Tutorial
Explore and work with NEON biodiversity data from aquatic ecosystems
Authors: Eric R. Sokol
Last Updated: May 5, 2022
Learning Objectives
After completing this tutorial you will be able to:
- Download NEON macroinvertebrate data.
- Organize those data into long and wide tables.
- Calculate alpha, beta, and gamma diversity following Jost (2007).
Things You’ll Need To Complete This Tutorial
R Programming Language
You will need a current version of R to complete this tutorial. We also recommend the RStudio IDE to work with R.
R Packages to Install
Prior to starting the tutorial ensure that the following packages are installed.
-
tidyverse:
install.packages("tidyverse")
-
neonUtilities:
install.packages("neonUtilities")
-
vegan:
install.packages("vegan")
More on Packages in R – Adapted from Software Carpentry.
Introduction
Biodiversity is a popular topic within ecology, but quantifying and describing biodiversity precisely can be elusive. In this tutorial, we will describe many of the aspects of biodiversity using NEON's Macroinvertebrate Collection data.
Load Libraries and Prepare Workspace
First, we will load all necessary libraries into our R environment. If you have not already installed these libraries, please see the 'R Packages to Install' section above.

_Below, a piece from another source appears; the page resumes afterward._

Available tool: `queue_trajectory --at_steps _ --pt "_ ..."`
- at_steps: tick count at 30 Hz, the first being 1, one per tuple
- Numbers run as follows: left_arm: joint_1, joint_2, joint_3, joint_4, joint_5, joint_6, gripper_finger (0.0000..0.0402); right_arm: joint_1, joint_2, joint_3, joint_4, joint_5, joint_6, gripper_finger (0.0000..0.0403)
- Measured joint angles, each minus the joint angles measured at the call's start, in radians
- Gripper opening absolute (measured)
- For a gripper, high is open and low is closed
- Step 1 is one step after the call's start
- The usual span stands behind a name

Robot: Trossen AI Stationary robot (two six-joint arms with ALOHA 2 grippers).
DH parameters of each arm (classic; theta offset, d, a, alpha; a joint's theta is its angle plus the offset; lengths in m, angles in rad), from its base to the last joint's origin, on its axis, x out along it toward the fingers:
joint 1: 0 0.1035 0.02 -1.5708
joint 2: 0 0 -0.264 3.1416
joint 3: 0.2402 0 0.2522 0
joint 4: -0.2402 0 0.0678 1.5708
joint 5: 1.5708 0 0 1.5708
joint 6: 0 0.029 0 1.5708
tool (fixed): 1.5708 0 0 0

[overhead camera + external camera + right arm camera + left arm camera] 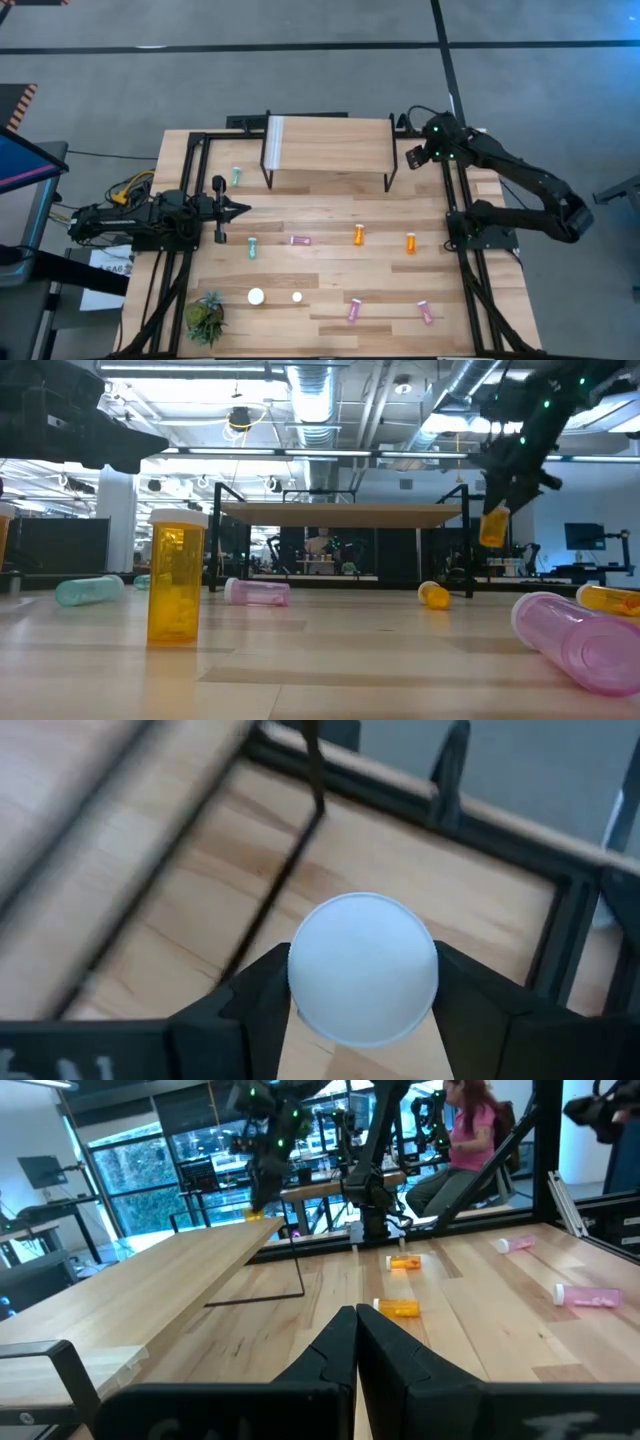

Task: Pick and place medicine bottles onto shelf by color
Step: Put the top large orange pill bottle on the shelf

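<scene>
- Around the work I see a small green plant [206, 318] at the near left corner of the tabletop [330, 275], with a white cap [256, 296] and a smaller white piece [297, 296] just beside it.
- Loose bottles lie between me and the shelf [330, 143]: a teal bottle [252, 246], a pink bottle [300, 240] and two orange bottles [359, 235] [410, 242] in one row, and two more pink ones [353, 311] [426, 312] nearer to the front edge.
- One more teal one [236, 176] stands left of the shelf, near its black leg.
- The right tool [416, 157] is raised just beside the right end of the shelf, with nothing between them.
- It is pinching a held bottle [493, 526]; in the right wrist view its round white cap [363, 968] sits between the two fingers [258, 995].
- In the low view this bottle is orange and hangs upright, a little below the board level, at the right side of the shelf.
- The left tool [237, 209] waits over the left part of the tabletop, its fingers pressed together, pointing to the middle.
- The shelf is a light wood board on thin black legs, with a whitish strip [274, 142] at its left end; I see nothing on its top.
- The tabletop is light wood planks inside a black frame.
- Behind it there is a room with pipes on the ceiling, and a person [468, 1130] in a pink top sits at a desk.
</scene>
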Motion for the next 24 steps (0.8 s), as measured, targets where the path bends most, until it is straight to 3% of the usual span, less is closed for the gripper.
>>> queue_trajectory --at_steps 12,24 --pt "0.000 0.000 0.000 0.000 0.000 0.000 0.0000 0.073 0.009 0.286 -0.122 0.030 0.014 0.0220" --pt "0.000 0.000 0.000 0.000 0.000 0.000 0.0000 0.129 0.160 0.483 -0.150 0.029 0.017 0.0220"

There are also two optional sections in this code chunk: clearing your environment, and loading your NEON API token. Clearing out your environment will erase all of the variables and data that are currently loaded in your R session. This is a good practice for many reasons, but only do this if you are completely sure that you won't be losing any important information! Secondly, your NEON API token will allow you increased download speeds, and helps NEON anonymously track data usage statistics, which helps us optimize our data delivery platforms, and informs our monthly and annual reporting to our funding agency, the National Science Foundation. Please consider signing up for a NEON data user account and using your token as described in this tutorial here.
# clean out workspace
#rm(list = ls()) # OPTIONAL - clear out your environment
#gc() # Uncomment these lines if desired
# load libraries
library(tidyverse)
library(neonUtilities)
library(vegan)
# source .r file with my NEON_TOKEN
# source("my_neon_token.R") # OPTIONAL - load NEON token
# See: https://www.neonscience.org/neon-api-tokens-tutorial
Download NEON Macroinvertebrate Data
Now that the workspace is prepared, we will download NEON macroinvertebrate data using the neonUtilities function loadByProduct()
.
# Macroinvert dpid
my_dpid <- 'DP1.20120.001'
# list of sites
my_site_list <- c('ARIK', 'POSE', 'MAYF')
# get all tables for these sites from the API -- takes < 1 minute
all_tabs_inv <- neonUtilities::loadByProduct(
dpID = my_dpid,
site = my_site_list,
#token = NEON_TOKEN, #Uncomment to use your token
check.size = F)
Macroinvertebrate Data Munging
Now that we have the data downloaded, we will need to do some 'data munging' to reorganize our data into a more useful format for this analysis. First, let's take a look at some of the tables that were generated by loadByProduct()
:
# what tables do you get with macroinvertebrate
# data product
names(all_tabs_inv)
## [1] "categoricalCodes_20120" "inv_fieldData" "inv_persample" "inv_taxonomyProcessed" "issueLog_20120"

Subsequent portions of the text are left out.